Given information

----

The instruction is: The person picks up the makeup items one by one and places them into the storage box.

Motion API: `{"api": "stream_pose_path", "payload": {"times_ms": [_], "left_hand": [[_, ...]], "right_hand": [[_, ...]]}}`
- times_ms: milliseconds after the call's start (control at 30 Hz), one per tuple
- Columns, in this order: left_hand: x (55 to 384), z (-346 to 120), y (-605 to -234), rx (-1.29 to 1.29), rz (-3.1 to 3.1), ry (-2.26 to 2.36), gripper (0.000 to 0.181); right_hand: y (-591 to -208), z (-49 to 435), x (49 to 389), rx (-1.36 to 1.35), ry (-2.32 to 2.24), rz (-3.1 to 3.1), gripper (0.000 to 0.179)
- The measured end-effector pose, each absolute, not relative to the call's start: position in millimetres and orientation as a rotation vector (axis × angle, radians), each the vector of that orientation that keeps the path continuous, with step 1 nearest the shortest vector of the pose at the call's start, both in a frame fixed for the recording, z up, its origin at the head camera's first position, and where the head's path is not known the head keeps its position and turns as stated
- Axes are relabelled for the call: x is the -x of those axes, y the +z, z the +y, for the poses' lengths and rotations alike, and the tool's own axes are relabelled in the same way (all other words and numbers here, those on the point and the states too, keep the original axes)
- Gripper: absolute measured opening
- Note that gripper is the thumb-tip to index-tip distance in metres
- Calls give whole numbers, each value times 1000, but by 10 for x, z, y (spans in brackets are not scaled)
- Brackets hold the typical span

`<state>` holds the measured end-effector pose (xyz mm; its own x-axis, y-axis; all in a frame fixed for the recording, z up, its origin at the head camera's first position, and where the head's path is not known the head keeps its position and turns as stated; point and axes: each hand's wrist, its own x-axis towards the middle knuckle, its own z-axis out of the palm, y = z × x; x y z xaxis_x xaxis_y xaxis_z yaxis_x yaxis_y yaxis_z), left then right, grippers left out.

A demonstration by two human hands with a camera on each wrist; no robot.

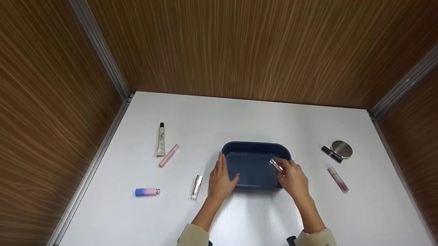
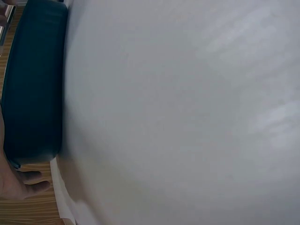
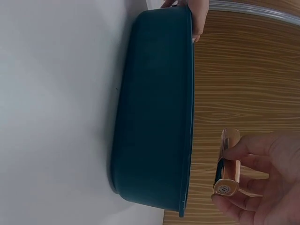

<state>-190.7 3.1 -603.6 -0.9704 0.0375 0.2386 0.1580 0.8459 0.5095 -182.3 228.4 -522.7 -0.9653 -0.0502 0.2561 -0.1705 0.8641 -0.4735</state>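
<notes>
My right hand (image 1: 293, 178) pinches a shiny metallic lipstick tube (image 1: 275, 165) over the right part of a dark blue basin (image 1: 253, 188). In the right wrist view the tube (image 3: 228, 164) is rose-gold, its flat end with a small round label facing the camera, held between thumb and fingers. At the basin's left wall rests my left hand (image 1: 221, 179), fingers straight along the side and thumb spread over the rim. Close to its left lies another shiny lipstick tube (image 1: 196, 187).
Left on the white table (image 1: 102, 221) lie a cream tube (image 1: 161, 140), a pink slim tube (image 1: 169, 156) and a blue-pink lipstick (image 1: 147, 192). On the right are a round compact (image 1: 341, 149), a black lipstick (image 1: 331, 154) and a lip gloss (image 1: 338, 179). Wooden panels (image 1: 225, 46) surround the table.
</notes>
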Motion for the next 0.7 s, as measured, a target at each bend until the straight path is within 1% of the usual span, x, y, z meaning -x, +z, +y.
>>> {"api": "stream_pose_path", "payload": {"times_ms": [233,700], "left_hand": [[1913,31,-6021,156,-2787,-806,85],[1911,32,-6010,146,-2811,-820,84]], "right_hand": [[-5298,2275,1844,-178,737,-2801,39],[-5327,2251,1919,-220,694,-2857,33]]}}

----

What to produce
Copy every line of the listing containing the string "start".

Solution to the problem
- times_ms: milliseconds after the call's start (control at 30 Hz), one per tuple
- The measured end-effector pose, each absolute, not relative to the call's start: position in millimetres and orientation as a rotation vector (axis × angle, radians), each the vector of that orientation that keeps the path continuous, with step 1 nearest the shortest vector of the pose at the call's start, both in a frame fixed for the recording, z up, its origin at the head camera's first position, and where the head's path is not known the head keeps its position and turns as stated

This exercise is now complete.